Show every line of the data below that includes the word "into".

(Stored items from a collection)

****

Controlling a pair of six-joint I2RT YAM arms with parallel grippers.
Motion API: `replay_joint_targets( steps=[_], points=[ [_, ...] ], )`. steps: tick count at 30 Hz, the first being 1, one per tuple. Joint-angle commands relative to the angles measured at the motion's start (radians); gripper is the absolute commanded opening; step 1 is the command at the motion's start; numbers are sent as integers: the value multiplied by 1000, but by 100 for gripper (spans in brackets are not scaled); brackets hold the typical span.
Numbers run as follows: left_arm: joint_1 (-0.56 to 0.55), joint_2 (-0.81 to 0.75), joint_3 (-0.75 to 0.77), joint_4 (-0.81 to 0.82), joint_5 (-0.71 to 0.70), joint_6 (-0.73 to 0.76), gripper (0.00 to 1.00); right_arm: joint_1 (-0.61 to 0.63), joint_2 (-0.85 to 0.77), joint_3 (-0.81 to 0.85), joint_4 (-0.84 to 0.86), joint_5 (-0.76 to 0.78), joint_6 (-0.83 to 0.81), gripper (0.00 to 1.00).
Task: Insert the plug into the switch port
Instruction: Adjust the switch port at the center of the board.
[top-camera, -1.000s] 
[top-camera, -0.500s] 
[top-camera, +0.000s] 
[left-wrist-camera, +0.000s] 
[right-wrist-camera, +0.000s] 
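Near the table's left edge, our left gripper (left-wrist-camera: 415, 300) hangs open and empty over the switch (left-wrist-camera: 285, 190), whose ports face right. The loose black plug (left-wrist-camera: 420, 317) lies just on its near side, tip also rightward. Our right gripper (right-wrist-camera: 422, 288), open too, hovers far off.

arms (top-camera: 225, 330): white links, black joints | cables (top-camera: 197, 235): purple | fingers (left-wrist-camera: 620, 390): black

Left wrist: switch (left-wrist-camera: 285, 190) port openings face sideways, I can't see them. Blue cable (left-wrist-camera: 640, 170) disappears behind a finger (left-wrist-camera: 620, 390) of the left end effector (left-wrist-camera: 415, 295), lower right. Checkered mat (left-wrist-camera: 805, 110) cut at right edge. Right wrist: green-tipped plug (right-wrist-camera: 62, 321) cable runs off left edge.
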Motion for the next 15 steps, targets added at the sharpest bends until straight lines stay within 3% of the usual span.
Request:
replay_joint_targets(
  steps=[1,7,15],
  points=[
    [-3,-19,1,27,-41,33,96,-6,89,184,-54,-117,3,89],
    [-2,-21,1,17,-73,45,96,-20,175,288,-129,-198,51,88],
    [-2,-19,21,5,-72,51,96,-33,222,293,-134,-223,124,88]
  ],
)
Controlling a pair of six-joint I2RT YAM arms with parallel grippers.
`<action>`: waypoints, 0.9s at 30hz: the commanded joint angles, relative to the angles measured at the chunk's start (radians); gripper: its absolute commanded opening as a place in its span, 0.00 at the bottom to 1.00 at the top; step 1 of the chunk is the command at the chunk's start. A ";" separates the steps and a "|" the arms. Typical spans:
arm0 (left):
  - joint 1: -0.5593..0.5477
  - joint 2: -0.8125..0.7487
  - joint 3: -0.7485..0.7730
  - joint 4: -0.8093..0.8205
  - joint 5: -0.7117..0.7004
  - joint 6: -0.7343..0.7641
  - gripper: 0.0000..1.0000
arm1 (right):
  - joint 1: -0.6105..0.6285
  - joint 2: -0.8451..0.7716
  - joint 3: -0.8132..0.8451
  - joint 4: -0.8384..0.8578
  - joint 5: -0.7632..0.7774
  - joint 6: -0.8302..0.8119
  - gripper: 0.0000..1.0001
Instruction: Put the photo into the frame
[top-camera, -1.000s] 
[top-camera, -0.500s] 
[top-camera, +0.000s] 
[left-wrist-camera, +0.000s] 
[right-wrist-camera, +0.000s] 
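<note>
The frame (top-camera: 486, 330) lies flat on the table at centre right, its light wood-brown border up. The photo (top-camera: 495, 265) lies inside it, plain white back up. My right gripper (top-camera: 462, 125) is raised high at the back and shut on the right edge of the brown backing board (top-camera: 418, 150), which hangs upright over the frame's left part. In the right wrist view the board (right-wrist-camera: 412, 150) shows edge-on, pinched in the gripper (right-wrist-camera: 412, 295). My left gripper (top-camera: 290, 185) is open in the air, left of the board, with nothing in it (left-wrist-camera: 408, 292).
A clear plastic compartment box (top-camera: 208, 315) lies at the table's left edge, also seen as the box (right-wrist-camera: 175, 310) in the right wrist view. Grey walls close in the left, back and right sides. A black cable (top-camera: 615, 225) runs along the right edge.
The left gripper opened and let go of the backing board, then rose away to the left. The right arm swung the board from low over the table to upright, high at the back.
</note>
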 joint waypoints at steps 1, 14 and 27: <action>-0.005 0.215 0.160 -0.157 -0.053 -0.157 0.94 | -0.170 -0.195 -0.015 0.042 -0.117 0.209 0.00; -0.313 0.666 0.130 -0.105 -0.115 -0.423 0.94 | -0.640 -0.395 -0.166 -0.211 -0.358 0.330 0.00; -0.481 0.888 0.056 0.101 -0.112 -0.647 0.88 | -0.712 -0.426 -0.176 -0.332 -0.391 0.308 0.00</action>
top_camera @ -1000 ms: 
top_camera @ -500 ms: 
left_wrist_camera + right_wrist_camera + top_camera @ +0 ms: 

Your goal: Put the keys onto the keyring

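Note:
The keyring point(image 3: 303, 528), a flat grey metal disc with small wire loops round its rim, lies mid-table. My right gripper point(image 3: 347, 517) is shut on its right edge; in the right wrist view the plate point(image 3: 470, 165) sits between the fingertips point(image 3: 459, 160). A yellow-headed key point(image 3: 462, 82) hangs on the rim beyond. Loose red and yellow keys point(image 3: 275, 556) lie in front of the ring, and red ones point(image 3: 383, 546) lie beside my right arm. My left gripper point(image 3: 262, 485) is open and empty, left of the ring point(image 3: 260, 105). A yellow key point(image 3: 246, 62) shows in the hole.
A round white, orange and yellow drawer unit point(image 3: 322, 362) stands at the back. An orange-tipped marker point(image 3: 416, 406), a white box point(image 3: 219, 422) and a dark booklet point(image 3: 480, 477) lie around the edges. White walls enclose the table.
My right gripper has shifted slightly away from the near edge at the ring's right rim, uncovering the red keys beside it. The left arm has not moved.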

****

Response |
Task: Insert the plug into the switch port
Instruction: Put the photo into the frame

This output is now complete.